Maine’s electric-utility ratepayers spent approximately $75 million to build the current storage facility in Wiscasset and then approximately $9 million per year on security and maintenance, about $82 million of which was reimbursed to Maine Yankee through a federal lawsuit against the Department of Energy in 2013. However, as long as the site exists, not only does it continue to be a drain on ratepayers, but it also poses national security and environmental risks. The U.S. Department of Energy was supposed to remove the spent fuel in 1998, but the plan was scrapped when the planned long-term storage facility in Yucca Mountain in Nevada was not completed.

In addition to urging Secretary Moniz to continue his support of offshore wind and tidal turbines, Senator King also recommended that the Department of Energy continue to expand its research and development efforts, citing the Department’s work in the development of hydraulic fracturing technology that has helped to lower energy prices for Americans and led to the current energy boom the country is experiencing.

“I don’t think your budget is big enough.
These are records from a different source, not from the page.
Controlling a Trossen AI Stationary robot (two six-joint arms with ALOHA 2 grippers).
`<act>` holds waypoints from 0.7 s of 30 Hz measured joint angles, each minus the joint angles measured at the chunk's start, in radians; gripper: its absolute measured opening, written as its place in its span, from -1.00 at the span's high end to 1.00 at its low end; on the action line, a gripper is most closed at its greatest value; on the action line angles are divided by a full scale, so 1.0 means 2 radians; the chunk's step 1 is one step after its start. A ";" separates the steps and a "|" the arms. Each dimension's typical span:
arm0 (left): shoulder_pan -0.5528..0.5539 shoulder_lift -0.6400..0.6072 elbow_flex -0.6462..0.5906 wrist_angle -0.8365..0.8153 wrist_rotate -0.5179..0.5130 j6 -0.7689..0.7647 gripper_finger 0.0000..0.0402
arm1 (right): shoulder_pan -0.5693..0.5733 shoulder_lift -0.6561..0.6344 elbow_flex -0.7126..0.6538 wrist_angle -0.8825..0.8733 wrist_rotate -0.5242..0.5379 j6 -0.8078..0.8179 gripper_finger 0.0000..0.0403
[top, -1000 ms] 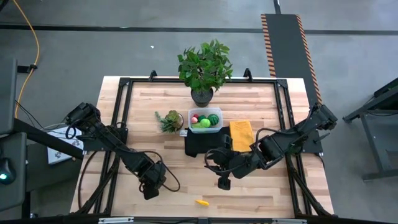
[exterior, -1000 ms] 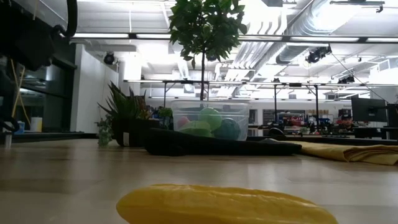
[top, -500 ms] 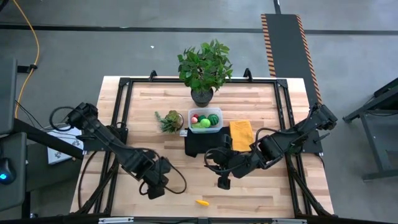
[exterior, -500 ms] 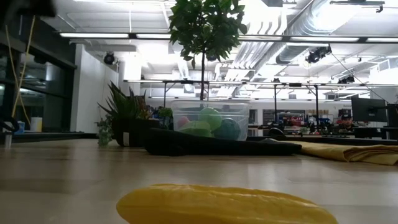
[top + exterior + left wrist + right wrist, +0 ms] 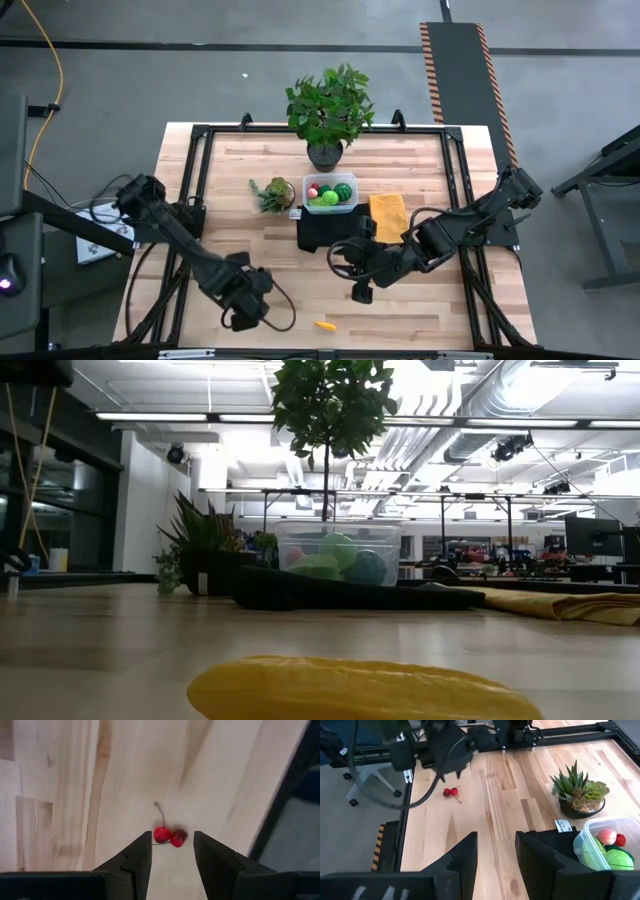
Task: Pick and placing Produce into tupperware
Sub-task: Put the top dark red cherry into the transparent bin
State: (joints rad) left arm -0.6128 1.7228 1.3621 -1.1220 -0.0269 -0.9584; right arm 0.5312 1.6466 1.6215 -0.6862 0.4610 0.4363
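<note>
The left arm has been swung down toward the near left corner of the tabletop (image 5: 420, 160) over the last second, and its pincer (image 5: 172, 851) is now brought to hover over a pair of red cherries (image 5: 169, 835) lying on the bare wood. A pick of that fruit is judged to be the step in hand. From the left wrist view the jaws are seen partly open, a clear gap between them, the cherries lined up just ahead of that gap; nothing is gripped and nothing touched.

The right pincer (image 5: 496, 854) is parked near the middle of the tabletop, jaws likewise apart and empty.

The tupperware (image 5: 331, 193) is found at about 12 o'clock from centre, on a black cloth (image 5: 318, 232), already loaded with green and red pieces. A yellow piece (image 5: 325, 325) is left lying at 6 o'clock, near the front edge
</note>
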 joint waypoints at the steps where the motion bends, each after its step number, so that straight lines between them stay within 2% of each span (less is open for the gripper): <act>1: -0.005 0.009 0.000 -0.002 0.002 0.006 0.34 | 0.000 0.000 0.000 -0.002 0.000 0.000 0.39; 6: -0.021 0.025 -0.001 0.003 -0.010 0.020 0.33 | 0.000 0.000 0.000 -0.003 0.000 -0.004 0.39; 12: -0.029 0.024 -0.001 0.031 -0.089 0.046 0.33 | 0.004 0.000 0.000 0.001 0.000 0.000 0.39; 21: -0.028 0.034 -0.001 0.038 -0.099 0.095 0.33 | 0.018 0.000 0.000 0.007 0.018 0.004 0.39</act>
State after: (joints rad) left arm -0.6682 1.7915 1.3602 -1.0455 -0.2249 -0.7692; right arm 0.5666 1.6466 1.6215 -0.6715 0.4978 0.4438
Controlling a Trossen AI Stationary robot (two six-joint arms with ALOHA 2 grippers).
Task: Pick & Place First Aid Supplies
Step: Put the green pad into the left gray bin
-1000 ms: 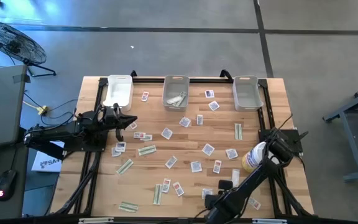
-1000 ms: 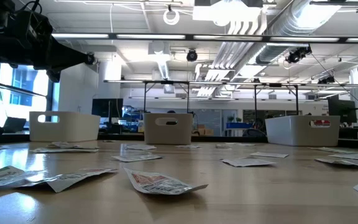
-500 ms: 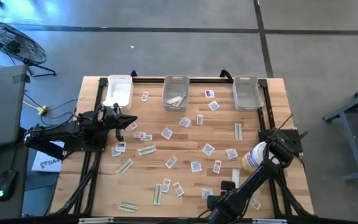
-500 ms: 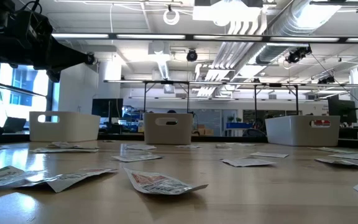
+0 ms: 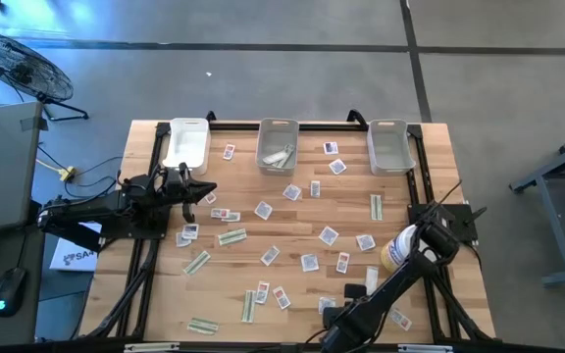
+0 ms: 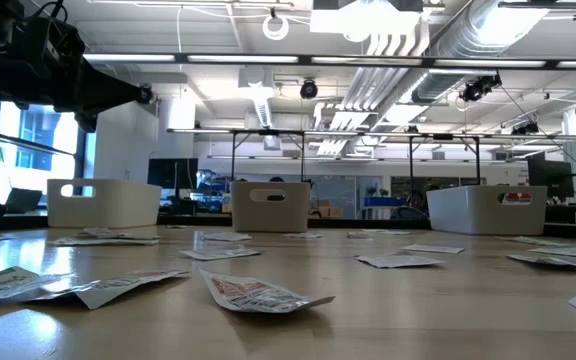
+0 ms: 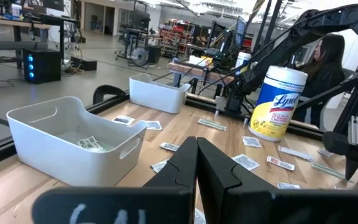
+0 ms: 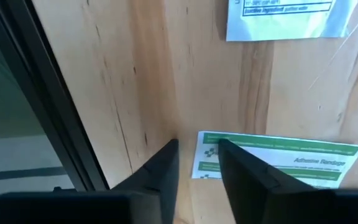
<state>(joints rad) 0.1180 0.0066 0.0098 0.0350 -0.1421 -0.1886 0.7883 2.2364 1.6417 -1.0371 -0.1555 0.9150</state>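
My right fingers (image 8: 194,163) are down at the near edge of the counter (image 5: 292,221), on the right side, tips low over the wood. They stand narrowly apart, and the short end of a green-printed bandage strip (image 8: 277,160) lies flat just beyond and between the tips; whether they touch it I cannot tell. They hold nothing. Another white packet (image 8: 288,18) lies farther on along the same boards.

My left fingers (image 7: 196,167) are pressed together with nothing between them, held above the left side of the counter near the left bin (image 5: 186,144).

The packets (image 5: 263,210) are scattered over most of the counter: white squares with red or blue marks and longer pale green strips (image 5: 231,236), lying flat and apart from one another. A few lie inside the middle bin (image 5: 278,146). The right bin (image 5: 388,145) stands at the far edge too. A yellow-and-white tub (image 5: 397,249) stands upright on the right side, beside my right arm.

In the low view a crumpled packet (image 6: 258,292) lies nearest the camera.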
Your research and development – the sort of energy and science part – is about $10 billion. That’s about one percent of our total discretionary budget,” Senator King said. “And just to give an example: the federal support for the development of the fracking technology has produced benefits that are just immeasurable in terms of our society – lower energy prices are enormously important. Twenty-one percent of the average family budget goes to energy, and a one dollar drop in the price of gasoline saves American taxpayers $138 billion a year. It’s like a gigantic tax cut.

“I don’t think we’re spending enough on research and development,” Senator King continued. “Let’s keep going with the research and development. I think it’s an essential federal function that this department has done well over the years.”